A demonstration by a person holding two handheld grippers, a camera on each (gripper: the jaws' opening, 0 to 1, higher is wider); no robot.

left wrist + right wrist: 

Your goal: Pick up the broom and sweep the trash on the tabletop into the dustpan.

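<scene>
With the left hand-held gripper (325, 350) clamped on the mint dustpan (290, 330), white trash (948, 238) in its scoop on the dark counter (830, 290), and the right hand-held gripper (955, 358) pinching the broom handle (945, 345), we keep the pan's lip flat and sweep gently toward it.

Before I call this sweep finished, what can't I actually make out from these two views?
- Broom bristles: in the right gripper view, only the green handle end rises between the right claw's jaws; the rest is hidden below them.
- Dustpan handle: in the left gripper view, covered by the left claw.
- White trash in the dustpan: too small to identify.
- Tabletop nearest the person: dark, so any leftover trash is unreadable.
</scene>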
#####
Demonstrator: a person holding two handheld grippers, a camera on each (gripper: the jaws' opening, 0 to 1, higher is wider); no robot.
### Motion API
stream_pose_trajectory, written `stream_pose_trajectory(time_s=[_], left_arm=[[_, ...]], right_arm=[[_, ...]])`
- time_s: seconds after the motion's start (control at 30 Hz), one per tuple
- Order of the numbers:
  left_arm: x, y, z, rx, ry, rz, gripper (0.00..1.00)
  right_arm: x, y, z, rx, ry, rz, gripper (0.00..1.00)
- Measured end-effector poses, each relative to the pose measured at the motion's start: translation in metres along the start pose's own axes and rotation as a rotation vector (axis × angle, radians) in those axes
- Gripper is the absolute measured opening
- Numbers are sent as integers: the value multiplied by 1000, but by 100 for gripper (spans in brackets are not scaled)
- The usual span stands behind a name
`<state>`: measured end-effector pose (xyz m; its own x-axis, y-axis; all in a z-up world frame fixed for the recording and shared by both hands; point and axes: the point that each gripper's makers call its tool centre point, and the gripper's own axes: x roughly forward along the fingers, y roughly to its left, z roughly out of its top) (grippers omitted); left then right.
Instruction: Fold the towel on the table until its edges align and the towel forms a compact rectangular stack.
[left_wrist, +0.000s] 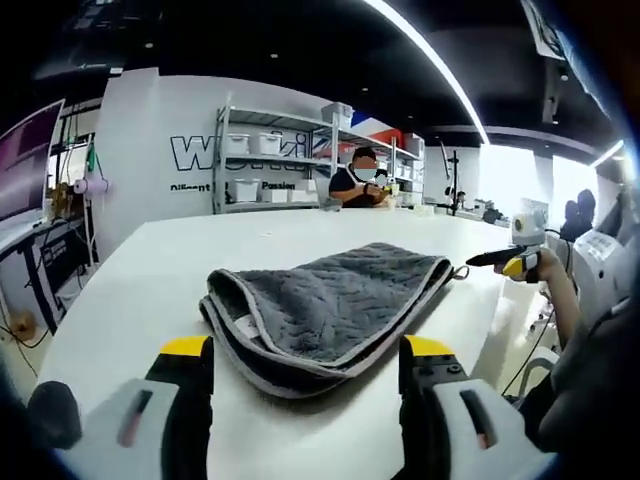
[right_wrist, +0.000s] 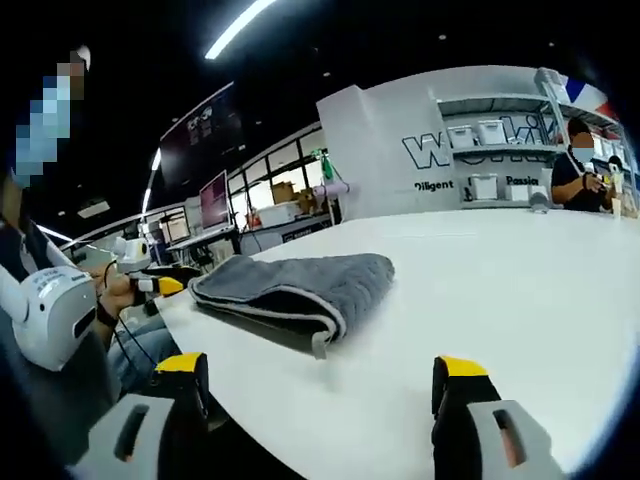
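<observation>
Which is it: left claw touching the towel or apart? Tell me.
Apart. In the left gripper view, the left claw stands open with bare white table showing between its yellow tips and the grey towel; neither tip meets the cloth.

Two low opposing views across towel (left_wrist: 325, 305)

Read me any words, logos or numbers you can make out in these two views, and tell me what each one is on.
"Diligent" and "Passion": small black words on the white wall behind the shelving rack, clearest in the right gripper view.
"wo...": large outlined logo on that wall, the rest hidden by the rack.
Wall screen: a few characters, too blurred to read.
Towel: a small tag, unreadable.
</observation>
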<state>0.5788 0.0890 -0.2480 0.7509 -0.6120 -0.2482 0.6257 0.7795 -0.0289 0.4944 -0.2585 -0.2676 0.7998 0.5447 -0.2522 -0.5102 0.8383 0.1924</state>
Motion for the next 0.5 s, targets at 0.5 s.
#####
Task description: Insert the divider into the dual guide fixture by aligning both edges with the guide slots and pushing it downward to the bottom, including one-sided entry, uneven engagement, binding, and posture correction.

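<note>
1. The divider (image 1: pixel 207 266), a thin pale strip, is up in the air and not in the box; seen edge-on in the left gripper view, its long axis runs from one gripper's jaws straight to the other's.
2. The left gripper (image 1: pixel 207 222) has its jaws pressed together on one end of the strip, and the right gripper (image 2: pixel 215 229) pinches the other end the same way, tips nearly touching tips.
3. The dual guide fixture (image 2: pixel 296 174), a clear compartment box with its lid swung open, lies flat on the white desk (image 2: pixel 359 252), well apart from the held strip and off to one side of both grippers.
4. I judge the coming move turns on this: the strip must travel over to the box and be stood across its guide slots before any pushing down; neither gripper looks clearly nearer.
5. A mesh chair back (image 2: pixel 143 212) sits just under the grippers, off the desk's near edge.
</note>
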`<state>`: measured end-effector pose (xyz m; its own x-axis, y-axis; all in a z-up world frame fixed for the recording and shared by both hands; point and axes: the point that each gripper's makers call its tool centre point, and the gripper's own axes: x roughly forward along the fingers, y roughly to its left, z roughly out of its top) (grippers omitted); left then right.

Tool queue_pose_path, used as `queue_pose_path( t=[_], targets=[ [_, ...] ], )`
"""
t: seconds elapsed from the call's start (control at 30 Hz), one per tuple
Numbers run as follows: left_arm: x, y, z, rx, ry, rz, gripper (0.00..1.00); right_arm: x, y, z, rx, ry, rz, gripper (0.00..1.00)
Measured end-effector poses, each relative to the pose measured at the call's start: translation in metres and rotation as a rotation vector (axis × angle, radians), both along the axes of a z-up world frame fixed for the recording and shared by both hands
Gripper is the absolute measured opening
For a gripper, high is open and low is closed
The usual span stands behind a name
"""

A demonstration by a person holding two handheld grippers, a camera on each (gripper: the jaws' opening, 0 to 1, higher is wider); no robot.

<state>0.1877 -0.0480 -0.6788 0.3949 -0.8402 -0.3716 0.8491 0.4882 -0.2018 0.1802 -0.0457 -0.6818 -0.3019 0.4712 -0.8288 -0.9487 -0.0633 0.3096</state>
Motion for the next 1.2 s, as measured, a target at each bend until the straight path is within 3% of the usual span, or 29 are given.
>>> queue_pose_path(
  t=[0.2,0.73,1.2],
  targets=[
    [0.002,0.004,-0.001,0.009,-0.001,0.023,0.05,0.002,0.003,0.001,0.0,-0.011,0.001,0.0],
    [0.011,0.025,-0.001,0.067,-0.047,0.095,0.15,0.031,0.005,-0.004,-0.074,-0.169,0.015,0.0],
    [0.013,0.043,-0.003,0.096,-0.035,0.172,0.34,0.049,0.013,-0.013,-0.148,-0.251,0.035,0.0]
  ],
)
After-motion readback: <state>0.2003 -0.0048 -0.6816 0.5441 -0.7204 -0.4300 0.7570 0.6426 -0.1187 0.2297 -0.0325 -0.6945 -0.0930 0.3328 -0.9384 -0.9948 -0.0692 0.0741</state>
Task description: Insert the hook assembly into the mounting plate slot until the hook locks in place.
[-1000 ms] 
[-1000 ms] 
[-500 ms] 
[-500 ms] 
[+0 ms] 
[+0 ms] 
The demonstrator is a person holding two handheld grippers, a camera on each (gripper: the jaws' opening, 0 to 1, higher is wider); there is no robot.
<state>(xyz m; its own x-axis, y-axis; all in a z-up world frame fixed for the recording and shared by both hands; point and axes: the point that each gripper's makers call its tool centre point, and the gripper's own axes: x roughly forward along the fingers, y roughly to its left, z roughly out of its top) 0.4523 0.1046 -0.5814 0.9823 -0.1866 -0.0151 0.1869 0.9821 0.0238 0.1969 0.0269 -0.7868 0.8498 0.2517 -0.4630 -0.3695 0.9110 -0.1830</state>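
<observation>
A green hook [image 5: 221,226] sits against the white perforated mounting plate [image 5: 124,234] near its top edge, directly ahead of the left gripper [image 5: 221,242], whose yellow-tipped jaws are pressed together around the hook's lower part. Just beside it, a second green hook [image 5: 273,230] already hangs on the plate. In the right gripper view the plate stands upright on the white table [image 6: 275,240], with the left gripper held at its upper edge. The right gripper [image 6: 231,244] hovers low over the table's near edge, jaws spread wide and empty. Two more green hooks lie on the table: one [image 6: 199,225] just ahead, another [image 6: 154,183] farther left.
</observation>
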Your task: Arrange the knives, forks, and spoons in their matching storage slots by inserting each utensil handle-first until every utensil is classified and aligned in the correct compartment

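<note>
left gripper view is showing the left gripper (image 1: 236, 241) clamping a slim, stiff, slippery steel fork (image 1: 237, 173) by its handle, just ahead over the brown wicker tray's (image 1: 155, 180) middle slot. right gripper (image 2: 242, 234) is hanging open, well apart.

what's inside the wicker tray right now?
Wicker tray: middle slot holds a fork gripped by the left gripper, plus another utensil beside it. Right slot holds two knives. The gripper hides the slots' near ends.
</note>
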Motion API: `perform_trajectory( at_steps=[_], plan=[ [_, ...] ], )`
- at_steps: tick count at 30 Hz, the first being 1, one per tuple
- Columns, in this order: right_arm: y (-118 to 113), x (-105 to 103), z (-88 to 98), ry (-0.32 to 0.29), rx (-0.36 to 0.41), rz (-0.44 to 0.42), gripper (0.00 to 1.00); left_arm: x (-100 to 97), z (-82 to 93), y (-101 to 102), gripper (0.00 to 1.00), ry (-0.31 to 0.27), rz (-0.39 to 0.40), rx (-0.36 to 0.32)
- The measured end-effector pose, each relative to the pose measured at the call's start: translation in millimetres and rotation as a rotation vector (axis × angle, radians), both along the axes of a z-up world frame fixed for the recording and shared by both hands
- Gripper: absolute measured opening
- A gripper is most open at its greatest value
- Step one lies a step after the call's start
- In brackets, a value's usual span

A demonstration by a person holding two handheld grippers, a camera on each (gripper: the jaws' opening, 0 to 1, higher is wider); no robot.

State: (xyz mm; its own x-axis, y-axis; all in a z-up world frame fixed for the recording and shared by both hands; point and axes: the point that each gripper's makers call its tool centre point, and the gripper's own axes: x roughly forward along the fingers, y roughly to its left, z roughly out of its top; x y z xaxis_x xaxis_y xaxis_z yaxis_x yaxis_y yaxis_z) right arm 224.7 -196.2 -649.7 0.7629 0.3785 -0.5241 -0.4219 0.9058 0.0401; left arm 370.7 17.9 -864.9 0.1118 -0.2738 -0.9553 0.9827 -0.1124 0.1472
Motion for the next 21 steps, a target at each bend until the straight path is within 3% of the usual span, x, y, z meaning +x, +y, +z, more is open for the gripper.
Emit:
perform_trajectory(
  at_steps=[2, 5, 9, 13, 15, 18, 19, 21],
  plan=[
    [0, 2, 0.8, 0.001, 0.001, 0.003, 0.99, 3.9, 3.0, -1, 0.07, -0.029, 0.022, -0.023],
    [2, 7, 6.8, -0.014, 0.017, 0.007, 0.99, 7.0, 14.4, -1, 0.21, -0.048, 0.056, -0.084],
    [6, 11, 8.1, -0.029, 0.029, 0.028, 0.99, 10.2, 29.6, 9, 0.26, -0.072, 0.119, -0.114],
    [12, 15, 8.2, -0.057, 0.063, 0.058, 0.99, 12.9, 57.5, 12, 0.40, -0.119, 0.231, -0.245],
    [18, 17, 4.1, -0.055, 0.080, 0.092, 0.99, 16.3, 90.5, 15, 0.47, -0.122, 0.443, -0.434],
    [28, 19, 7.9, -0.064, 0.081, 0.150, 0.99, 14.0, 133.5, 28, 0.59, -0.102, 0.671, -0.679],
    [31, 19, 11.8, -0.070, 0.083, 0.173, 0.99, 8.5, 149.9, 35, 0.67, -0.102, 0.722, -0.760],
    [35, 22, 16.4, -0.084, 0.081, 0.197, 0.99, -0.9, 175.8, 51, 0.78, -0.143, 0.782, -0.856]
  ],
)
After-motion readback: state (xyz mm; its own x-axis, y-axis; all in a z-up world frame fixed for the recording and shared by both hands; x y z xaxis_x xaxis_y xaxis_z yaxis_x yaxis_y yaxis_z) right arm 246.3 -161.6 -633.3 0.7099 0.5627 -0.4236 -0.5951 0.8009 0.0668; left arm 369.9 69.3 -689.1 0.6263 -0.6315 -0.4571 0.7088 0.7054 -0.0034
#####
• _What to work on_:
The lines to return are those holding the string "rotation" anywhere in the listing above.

• _Exercise result_:
- Measured end-effector poses, each relative to the pose measured at the motion's start: translation in metres along the start pose's own axes and rotation as a rotation vector (axis × angle, radians) in those axes
Measured end-effector poses, each relative to the pose measured at the call's start: translation in metres and rotation as a rotation vector (axis × angle, radians), both along the axes of a z-up world frame fixed for the recording and shared by both hands
- The measured end-effector pose, each relative to the pose measured at the call's start: translation in millimetres and rotation as a rotation vector (axis × angle, radians), both along the axes of a z-up world frame fixed for the recording and shared by both hands

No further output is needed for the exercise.